**About this task**. Restate the following data in its entirety, word for word and without images.

──────── Data extract

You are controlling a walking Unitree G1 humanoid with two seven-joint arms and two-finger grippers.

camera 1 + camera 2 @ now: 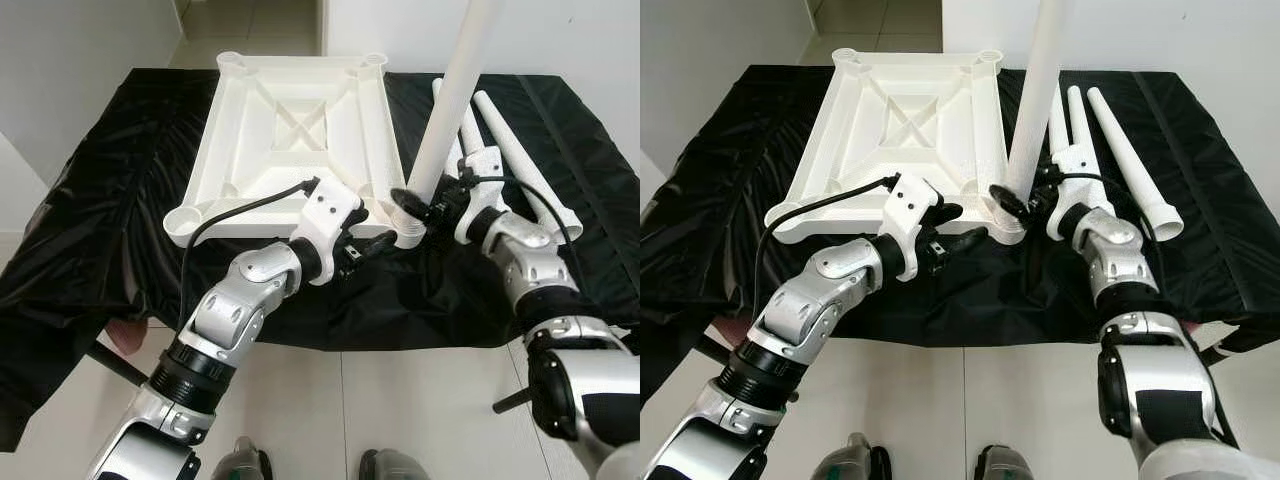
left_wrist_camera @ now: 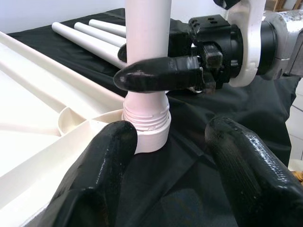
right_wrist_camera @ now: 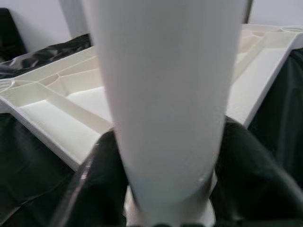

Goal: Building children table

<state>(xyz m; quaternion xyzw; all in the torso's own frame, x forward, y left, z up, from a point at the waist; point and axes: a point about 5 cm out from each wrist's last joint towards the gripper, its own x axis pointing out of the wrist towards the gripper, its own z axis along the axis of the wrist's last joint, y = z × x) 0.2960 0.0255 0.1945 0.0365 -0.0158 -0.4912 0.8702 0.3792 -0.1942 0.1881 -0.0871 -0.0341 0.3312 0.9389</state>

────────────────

**Exercise result**.
You are controlling a walking Unitree G1 humanoid with two seven-joint arms and two-finger grippers.

camera 1 + camera 2 @ now: 
left_wrist_camera @ now: 
right_wrist_camera @ now: 

Goal: Building children table

<state>(xyz m; quaternion xyzw; all in the torso's own frame, x forward, y left, z up, from a point at the waist; point and axes: a point about 5 cm out from each wrist's last joint towards the gripper, its own x axis pointing out of the wrist towards the gripper, its own z axis along the axis of the wrist's last joint, y = z × x) 0.2960 0.0255 0.1945 0.0365 -0.0158 -0.4912 0.8702 0.3792 -0.1942 0.1881 -0.0871 -0.0341 0.3312 0.9389</state>

This answer requires no further additions.